Também o jornal online e multimédia “Estrategizando” faz parte desta estratégia “a longo prazo”. O objetivo é que este “grande projeto de eleição” da nova cooperativa, destinado a cidadãos de expressão portuguesa, se torne sustentável financeiramente já no início do próximo ano e “que seja cada vez mais um jornal online da CPLP”, um espaço de “reflexão e ação”. Por isso mesmo a FormDefi quer apostar cada vez mais em debates sobre questões de cidadania dentro do espaço da CPLP. Por exemplo, a 15 de setembro, no Dia Internacional da Democracia, vai organizar uma discussão sobre o estado da arte deste regime político.

Começamos o périplo na biblioteca, onde encontramos os tais caixotes com livros da mais variada ordem – romances, livros de Economia, Turismo e Gestão. “Têm a ver com as disciplinas dadas na escola”. Com cerca de 25 anos de património, a cooperativa e “escola laica, republicana e solidária” EPAR, sita no Bairro da Graça, seguiu-se a uma empresa de consultoria na área dos Recursos Humanos para organizações. “Demos muita formação durante a Expo 98, sobretudo na área da hotelaria e na AutoEuropa”. Público-alvo? Jovens e adultos.

Neste quarto de século de EPAR, Joffre destaca ainda o “Integrar”, um projeto de formação, sensibilização, dinamização cultural e organização de rede de associações que mobilizou mais de mil pessoas e que impactou especialmente lisboetas vindos de outros países lusófonos. “Permitiu que algumas associações percebessem o seu papel na estrutura social portuguesa. O próprio Alto Comissariado para as Migrações bebeu imenso da informação [produzida] nessa altura.”
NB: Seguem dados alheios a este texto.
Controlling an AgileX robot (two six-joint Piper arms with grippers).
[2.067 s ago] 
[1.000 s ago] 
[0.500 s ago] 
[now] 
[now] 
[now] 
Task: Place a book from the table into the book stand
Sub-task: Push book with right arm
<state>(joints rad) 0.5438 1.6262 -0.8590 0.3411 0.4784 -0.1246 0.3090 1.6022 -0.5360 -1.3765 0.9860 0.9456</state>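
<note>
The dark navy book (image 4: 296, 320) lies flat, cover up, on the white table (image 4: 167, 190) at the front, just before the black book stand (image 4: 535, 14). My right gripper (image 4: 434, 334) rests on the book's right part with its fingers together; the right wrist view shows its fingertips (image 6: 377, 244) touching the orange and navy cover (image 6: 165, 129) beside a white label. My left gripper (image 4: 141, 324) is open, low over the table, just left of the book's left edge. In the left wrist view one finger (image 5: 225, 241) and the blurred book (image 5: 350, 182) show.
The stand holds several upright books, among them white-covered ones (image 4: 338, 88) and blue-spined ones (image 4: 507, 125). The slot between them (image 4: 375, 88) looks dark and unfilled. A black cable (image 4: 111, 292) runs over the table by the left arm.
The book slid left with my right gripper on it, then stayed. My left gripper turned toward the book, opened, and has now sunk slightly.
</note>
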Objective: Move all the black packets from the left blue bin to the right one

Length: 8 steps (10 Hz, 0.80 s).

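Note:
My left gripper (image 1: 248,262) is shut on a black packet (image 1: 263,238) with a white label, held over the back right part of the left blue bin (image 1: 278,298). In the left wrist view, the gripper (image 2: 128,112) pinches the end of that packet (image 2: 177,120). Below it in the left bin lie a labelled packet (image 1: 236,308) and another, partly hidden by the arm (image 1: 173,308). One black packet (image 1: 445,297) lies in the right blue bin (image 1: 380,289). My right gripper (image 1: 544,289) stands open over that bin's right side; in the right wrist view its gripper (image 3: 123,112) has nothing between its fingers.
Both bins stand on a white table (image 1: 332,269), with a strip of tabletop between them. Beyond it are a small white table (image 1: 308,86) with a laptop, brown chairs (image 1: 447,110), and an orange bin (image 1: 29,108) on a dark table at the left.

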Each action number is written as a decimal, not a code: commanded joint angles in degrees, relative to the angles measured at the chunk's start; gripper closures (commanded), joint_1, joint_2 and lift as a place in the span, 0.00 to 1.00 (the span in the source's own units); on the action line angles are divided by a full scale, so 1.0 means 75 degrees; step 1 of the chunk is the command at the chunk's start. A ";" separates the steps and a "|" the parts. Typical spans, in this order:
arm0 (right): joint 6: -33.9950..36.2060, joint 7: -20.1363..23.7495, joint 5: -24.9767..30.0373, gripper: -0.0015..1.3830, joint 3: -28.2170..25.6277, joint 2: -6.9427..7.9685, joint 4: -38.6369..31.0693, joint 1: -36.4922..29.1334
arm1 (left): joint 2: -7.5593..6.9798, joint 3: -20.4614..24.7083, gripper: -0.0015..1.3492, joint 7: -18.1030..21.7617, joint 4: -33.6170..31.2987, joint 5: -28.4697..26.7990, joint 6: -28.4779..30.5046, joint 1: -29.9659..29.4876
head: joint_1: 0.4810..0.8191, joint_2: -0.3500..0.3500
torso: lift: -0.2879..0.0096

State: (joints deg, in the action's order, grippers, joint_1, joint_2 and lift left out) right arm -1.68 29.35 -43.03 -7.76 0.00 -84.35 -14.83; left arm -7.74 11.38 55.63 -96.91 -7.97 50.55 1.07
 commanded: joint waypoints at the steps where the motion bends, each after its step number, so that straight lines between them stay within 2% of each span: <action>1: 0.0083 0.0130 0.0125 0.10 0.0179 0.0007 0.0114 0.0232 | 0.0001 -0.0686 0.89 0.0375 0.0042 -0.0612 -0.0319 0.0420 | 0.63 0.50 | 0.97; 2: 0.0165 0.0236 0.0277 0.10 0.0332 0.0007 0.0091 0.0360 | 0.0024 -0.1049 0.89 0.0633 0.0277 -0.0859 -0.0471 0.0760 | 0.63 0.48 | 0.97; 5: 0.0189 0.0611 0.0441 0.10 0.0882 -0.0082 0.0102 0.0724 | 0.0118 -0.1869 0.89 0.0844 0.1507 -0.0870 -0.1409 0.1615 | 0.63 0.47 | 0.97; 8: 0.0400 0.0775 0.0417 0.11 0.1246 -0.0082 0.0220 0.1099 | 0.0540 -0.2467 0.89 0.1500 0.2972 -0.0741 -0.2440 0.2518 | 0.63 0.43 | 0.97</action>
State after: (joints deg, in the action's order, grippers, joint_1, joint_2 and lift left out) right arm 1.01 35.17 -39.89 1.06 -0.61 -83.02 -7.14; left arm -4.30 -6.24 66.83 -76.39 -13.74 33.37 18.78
Nas próximas instalações, na Avenida Santa Joana Princesa, em Alvalade, a FormDefi quer “desenvolver atividades que tenham a ver com inserção social, profissional e cultural das populações que nos rodeiam” já a partir de janeiro de 2019.

Para já, vem aí um período de conversas e (re)conhecimento dos principais agentes sociais a operar no território para onde se vão mudar de malas e bagagens: “contamos com a Rede DLBC Lisboa para identificação e facilitação de contactos de associações à volta”. Depois virá um período de promoção da própria cooperativa e do desenho das atividades com a comunidade.

Paralelamente, daqui um ano Joffre Justino gostava que a Rede DLBC Lisboa fosse “capaz de criar um sistema organizativo com os associados” que facilitasse apoios pontuais para atividades concretas, por exemplo, na cedência de um espaço para colóquios ou workshops ou na indicação de atores no terreno que possam vir a ser potenciais parceiros.

Da parte da FormDefi os outros associados podem contar com “a disponibilização de equipamentos pontualmente”, com o know how de “trinta anos de atividade associativa” e na área da formação (“até para dirigentes associativos”), ou com o seu contributo para a organização de um evento online para aumentar o sentido de pertença dentro da rede, “via Skype”.